Exercise aim — Tally the lines of the data below that contain the string "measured". Give the tally and nothing else.
-------- Records shown
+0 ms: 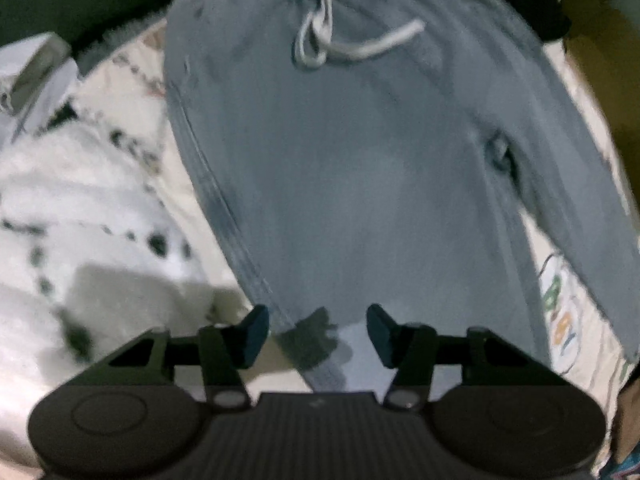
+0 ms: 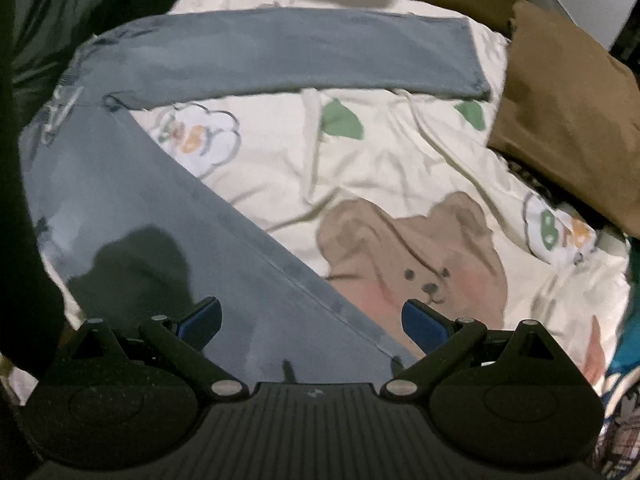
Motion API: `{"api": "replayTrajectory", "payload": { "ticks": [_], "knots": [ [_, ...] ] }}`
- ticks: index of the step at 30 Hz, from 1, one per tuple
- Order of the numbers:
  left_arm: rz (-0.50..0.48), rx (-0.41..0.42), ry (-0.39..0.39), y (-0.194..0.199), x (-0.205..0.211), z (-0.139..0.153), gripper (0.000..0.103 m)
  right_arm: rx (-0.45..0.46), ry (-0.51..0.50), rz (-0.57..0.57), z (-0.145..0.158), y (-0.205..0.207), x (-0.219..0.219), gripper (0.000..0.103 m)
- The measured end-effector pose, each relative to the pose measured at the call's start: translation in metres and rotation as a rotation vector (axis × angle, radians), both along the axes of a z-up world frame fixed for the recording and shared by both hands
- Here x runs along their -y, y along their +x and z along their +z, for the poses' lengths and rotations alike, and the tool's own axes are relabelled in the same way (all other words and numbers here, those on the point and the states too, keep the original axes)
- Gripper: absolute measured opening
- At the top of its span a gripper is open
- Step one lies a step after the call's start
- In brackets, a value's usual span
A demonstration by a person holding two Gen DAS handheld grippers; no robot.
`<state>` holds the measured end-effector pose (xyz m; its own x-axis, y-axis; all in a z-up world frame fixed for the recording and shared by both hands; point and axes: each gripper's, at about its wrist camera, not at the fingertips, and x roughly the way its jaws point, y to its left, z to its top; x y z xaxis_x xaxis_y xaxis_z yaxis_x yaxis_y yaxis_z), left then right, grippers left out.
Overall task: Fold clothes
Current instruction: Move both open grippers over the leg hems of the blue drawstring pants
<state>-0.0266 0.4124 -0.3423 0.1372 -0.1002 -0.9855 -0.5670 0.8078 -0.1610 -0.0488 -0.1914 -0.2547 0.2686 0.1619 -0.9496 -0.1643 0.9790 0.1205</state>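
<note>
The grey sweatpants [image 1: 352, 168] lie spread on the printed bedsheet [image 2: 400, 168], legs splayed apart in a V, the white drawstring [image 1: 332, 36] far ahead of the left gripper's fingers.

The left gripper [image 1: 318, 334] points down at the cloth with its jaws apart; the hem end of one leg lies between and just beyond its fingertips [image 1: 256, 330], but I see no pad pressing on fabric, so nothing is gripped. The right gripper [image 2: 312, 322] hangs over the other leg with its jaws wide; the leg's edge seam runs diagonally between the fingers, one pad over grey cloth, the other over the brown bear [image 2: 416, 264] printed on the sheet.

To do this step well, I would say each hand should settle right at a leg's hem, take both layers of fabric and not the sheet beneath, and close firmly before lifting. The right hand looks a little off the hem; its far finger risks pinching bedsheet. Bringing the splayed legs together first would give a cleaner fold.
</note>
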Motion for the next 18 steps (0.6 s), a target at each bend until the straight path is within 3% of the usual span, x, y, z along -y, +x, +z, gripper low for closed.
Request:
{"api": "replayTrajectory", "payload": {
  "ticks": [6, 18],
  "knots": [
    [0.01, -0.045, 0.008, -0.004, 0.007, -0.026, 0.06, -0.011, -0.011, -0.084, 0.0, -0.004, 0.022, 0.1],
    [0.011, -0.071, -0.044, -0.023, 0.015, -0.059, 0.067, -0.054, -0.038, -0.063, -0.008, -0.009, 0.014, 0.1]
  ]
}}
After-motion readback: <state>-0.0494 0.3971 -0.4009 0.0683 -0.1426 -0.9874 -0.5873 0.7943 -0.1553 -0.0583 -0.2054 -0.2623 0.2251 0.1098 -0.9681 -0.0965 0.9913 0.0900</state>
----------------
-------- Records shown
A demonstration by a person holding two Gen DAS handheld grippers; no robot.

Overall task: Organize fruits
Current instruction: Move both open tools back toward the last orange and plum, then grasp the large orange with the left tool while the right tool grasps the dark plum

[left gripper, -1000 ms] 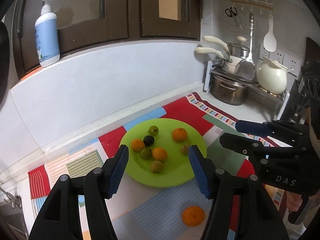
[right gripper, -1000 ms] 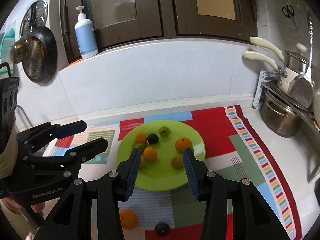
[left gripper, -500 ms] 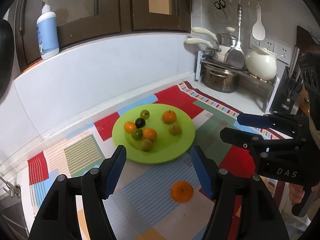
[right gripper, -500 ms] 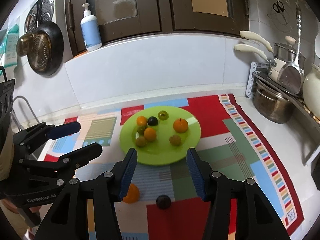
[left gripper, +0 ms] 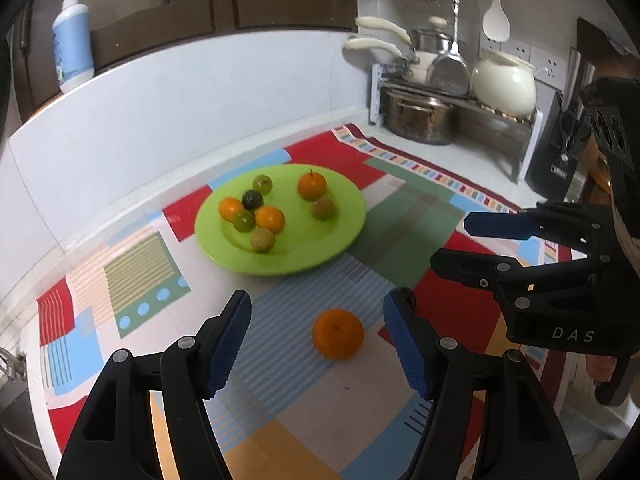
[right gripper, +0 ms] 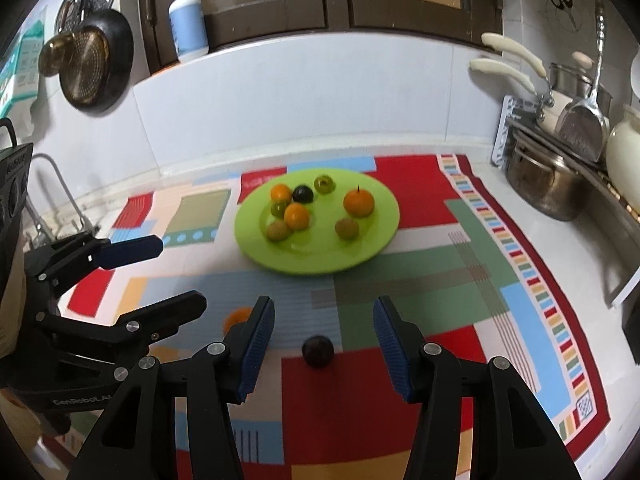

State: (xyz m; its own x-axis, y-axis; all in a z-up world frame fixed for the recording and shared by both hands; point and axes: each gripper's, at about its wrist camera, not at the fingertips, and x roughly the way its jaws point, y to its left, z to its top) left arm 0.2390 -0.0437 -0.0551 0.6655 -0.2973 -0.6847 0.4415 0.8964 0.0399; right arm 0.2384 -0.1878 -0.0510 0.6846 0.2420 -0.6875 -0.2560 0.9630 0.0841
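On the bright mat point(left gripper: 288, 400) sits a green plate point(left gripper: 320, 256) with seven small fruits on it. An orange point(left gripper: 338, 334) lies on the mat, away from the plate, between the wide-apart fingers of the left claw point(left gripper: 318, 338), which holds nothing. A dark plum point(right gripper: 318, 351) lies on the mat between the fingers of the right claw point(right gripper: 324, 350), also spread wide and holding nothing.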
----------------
Problem solution — 3